• _PROMPT_: Copy, from the entries below, each line where the word "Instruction" can be found.

Records drawn from a dataset:
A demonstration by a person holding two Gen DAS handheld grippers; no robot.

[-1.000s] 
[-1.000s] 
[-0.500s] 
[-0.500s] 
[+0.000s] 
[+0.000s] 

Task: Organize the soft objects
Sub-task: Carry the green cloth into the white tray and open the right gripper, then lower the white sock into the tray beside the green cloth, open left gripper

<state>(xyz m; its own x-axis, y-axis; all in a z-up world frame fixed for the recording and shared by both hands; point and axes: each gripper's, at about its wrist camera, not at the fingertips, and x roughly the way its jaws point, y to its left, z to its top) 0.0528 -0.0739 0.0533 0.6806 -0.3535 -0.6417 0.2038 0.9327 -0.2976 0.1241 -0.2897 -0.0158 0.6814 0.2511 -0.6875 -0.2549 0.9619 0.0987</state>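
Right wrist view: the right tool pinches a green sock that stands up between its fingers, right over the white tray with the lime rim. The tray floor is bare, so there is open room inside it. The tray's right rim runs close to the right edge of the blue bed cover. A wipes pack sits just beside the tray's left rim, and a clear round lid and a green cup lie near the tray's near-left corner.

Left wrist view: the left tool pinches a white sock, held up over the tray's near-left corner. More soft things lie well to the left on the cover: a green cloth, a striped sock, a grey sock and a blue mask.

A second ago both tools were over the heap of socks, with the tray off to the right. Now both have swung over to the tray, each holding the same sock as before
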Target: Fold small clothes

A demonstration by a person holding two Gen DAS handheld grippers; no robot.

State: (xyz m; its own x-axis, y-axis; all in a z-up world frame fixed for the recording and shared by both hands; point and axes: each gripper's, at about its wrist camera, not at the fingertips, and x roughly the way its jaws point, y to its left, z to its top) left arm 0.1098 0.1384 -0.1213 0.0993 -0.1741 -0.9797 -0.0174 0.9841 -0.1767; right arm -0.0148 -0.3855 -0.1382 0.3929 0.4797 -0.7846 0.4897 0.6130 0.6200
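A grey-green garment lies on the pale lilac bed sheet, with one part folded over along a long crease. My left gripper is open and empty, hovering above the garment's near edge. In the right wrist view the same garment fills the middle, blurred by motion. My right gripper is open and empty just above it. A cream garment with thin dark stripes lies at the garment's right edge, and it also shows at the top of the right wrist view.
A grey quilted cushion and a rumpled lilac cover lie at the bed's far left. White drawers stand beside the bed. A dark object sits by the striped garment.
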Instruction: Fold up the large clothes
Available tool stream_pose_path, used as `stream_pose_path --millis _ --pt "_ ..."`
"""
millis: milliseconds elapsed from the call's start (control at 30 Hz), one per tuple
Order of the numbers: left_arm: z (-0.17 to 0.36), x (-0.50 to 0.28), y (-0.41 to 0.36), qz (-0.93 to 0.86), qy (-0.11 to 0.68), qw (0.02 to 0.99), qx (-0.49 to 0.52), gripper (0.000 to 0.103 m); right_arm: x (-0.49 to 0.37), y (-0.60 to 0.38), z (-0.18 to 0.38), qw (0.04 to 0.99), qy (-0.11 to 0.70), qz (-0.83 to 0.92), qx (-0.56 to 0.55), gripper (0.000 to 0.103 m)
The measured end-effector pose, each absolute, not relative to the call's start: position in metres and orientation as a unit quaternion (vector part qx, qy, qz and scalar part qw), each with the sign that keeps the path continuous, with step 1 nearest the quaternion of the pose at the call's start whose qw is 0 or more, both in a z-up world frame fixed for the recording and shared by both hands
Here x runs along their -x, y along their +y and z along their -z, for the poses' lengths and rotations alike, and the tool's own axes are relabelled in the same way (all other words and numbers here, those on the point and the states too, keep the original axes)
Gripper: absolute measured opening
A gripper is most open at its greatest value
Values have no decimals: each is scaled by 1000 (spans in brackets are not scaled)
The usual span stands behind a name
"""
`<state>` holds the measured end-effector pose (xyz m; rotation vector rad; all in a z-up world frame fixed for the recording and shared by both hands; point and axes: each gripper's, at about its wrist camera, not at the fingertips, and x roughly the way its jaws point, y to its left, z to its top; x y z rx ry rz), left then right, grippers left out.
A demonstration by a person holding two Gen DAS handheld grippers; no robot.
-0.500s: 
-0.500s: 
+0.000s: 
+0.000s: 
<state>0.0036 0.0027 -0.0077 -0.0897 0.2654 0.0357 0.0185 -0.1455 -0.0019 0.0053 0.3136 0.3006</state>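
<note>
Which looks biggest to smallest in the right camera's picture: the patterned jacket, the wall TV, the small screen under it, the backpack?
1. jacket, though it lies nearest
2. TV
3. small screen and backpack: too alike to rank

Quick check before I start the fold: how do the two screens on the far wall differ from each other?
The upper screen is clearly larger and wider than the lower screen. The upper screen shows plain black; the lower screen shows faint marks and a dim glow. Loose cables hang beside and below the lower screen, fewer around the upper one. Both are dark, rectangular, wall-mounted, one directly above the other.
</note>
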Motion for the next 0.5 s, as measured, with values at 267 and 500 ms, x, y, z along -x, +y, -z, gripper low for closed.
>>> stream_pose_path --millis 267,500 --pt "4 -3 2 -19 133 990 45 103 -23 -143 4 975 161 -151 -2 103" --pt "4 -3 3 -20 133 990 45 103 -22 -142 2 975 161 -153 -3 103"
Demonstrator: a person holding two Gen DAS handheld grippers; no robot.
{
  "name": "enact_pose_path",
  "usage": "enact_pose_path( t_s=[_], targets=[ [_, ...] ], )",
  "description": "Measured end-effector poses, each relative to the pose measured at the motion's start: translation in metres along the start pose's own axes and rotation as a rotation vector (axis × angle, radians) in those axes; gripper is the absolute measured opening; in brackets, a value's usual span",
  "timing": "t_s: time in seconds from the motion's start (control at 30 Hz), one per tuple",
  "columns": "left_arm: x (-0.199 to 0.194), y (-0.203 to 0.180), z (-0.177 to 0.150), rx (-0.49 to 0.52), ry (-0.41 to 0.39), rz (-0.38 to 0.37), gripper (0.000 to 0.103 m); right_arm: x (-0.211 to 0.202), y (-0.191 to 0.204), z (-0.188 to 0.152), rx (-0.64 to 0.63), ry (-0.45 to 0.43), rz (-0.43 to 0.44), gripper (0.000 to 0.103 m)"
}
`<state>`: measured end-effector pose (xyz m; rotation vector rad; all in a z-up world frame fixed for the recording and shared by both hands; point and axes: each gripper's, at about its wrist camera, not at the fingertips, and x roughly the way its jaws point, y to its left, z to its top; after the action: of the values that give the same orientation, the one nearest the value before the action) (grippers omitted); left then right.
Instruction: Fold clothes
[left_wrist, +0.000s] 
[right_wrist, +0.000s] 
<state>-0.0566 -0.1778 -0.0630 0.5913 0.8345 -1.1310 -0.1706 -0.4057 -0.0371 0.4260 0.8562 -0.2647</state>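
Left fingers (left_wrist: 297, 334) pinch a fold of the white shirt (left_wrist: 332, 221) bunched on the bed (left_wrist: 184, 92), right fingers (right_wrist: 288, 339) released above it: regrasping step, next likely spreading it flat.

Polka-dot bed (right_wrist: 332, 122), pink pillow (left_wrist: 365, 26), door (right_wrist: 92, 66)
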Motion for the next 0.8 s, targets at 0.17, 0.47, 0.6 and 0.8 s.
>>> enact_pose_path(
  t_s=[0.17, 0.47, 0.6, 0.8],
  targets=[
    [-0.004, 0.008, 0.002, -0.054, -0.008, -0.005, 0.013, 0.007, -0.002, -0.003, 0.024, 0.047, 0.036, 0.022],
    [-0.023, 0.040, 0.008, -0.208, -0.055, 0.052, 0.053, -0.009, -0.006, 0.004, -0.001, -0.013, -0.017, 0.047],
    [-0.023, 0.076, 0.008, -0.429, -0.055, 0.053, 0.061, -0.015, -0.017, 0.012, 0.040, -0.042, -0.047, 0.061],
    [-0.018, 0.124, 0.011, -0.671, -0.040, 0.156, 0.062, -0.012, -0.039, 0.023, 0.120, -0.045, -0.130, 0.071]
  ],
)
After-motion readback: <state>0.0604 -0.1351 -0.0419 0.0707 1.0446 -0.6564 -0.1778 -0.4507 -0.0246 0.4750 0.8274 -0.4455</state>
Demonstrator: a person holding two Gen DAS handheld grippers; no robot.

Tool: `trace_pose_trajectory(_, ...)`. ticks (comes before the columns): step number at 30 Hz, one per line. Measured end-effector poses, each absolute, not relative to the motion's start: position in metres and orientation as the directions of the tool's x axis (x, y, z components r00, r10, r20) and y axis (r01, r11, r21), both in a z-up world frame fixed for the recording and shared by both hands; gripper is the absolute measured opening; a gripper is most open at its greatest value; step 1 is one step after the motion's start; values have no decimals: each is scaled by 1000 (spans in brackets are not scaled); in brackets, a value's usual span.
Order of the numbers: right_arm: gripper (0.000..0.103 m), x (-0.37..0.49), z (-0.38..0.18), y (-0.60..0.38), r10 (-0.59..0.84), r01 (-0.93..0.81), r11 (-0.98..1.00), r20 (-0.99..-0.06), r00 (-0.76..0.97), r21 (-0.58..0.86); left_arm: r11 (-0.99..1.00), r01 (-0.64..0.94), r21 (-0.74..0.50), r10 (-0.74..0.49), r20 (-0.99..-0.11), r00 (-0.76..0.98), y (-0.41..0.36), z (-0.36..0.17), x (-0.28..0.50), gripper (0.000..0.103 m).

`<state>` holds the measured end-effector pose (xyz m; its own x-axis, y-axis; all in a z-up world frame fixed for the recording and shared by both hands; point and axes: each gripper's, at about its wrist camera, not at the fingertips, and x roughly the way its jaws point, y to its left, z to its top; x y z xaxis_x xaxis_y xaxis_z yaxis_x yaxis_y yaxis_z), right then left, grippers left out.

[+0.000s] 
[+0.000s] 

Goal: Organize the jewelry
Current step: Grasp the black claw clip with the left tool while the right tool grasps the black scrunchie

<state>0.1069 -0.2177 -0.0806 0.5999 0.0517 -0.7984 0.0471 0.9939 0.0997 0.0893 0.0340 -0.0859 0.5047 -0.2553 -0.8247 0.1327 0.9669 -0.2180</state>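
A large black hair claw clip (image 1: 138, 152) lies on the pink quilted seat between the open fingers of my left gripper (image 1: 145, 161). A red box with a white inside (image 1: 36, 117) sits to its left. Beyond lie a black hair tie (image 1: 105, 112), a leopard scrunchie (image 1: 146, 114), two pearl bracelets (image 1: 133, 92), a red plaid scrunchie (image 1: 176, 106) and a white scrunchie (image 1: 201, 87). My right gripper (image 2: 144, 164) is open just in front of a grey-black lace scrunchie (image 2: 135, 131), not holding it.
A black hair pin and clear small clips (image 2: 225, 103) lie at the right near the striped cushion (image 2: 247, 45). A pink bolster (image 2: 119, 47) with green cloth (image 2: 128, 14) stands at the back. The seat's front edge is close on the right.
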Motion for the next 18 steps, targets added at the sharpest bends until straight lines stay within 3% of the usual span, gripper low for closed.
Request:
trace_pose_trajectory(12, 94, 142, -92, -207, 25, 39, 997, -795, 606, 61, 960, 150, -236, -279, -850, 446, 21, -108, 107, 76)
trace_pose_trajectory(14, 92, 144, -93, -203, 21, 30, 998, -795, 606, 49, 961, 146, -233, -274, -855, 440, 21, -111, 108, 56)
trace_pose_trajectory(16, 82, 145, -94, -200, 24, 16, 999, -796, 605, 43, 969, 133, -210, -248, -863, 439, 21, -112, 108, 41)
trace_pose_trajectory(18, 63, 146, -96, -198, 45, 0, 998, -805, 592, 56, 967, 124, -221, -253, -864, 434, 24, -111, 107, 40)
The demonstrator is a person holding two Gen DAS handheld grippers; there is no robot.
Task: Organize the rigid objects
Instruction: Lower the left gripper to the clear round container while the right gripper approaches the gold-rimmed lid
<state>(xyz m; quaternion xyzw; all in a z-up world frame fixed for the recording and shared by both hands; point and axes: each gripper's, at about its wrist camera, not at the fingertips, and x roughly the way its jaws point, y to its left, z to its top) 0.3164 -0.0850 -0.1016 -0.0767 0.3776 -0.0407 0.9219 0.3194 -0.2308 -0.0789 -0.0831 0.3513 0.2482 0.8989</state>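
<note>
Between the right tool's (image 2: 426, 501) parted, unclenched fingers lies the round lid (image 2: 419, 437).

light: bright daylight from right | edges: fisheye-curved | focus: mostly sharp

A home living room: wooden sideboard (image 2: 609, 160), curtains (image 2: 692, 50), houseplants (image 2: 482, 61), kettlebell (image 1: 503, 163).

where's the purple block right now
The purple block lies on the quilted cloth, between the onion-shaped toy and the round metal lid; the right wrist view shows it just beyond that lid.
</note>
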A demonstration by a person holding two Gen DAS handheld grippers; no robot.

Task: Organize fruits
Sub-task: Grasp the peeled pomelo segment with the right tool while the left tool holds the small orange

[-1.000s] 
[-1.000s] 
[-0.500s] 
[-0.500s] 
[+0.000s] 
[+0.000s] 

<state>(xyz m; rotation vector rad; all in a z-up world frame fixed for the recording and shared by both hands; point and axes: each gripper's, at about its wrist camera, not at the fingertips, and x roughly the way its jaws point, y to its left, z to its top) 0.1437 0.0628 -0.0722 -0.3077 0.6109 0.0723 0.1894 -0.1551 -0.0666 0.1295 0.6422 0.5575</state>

• _RESULT OF THE EXERCISE_:
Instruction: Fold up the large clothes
Instruction: Fold clothes
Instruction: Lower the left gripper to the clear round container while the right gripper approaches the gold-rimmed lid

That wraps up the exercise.